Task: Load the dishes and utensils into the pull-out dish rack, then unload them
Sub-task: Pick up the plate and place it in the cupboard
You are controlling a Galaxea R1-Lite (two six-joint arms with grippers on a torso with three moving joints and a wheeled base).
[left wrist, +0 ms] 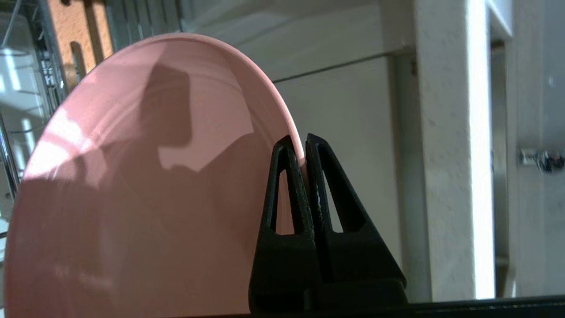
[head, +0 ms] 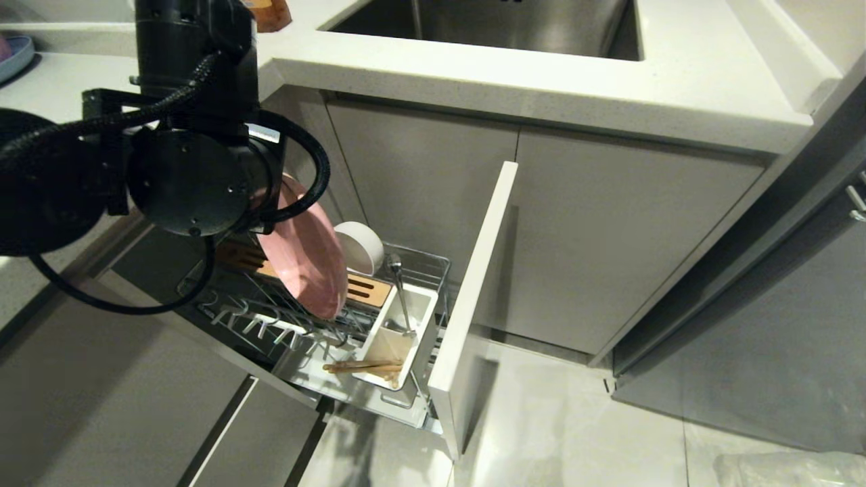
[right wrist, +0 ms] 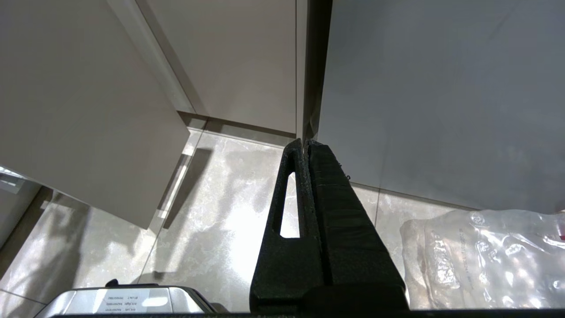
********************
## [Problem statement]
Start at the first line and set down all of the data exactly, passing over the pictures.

## [Answer to this exercise]
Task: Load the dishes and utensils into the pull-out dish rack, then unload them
Sub-task: Pick up the plate and place it in the cupboard
You are controlling a Galaxea R1-Lite (two six-joint arms with grippers on a torso with three moving joints and a wheeled base).
[left wrist, +0 ms] 
[head, +0 ms] 
[right wrist, +0 ms] 

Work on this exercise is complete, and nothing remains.